Nach einer Anhörung durch die Ermittlungsabteilung der philippinischen Verkehrsbehörde Land Transportation Office (LTO) wurde der Fahrer des SUV des rücksichtslosen Fahrens für schuldig befunden. Die LTO erklärte, dass die Person als ungeeignet für das Führen von Kraftfahrzeugen eingestuft wurde, was die Grundlage für den permanenten Entzug der Fahrerlaubnis bildete.

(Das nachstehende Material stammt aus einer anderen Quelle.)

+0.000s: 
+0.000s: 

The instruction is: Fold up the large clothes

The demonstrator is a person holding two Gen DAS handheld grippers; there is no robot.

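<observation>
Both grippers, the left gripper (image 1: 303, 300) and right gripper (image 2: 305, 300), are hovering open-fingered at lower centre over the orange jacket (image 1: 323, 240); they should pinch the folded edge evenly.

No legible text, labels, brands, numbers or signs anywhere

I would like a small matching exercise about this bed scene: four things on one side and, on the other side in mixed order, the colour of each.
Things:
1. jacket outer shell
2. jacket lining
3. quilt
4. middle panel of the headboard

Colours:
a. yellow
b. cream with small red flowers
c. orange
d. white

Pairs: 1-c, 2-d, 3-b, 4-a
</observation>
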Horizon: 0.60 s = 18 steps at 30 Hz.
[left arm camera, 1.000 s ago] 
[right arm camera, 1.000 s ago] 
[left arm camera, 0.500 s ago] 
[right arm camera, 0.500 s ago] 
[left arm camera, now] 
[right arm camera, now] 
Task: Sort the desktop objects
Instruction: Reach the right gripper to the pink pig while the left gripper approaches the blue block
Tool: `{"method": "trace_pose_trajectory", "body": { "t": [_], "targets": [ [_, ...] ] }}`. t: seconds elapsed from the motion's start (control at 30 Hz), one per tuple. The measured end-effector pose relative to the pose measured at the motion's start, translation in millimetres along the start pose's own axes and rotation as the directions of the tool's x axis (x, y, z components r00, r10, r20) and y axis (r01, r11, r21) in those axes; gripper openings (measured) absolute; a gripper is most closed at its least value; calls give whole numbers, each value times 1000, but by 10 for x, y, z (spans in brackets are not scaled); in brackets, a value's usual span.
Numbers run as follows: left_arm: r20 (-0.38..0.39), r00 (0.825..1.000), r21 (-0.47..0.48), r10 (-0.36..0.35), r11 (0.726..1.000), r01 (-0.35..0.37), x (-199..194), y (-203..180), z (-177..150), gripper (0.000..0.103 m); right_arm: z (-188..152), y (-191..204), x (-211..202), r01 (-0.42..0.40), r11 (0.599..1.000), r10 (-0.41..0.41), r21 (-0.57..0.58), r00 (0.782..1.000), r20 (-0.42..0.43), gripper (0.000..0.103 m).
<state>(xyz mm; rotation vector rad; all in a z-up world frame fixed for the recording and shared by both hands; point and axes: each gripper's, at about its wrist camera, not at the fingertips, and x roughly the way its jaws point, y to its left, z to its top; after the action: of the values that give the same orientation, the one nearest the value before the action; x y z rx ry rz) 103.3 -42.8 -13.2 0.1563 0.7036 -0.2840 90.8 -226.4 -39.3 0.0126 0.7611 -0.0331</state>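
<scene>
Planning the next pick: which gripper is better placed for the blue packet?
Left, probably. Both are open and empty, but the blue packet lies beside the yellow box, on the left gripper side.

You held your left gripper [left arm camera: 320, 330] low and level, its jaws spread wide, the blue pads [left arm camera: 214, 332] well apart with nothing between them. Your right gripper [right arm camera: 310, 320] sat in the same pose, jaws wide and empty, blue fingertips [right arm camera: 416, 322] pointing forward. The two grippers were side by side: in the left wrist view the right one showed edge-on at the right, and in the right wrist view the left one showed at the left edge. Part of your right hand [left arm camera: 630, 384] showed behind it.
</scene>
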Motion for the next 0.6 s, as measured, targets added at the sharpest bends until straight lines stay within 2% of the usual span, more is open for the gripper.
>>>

Im Zuge der Untersuchungen kamen Unregelmäßigkeiten am Fahrzeug ans Licht. Der SUV war mit einem Aufkleber des Repräsentantenhauses (House of Representatives, HOR) versehen, der den offiziellen Identifikationsaufkleber verdeckte. Zudem war das Nummernschild zum Zeitpunkt des Unfalls mit einer Zeitung verdeckt. Cheloy Garafil, Generalsekretärin des Repräsentantenhauses, stellte klar, dass der eingetragene Besitzer des SUV kein Mitglied des Unterhauses ist.
Die LTO hat den Führerschein des SUV-Fahrers dauerhaft entzogen. Zusätzlich zur Entziehung der Fahrerlaubnis bleibt das Fahrzeug gemäß der Entscheidung der LTO unter Alarmstatus gestellt.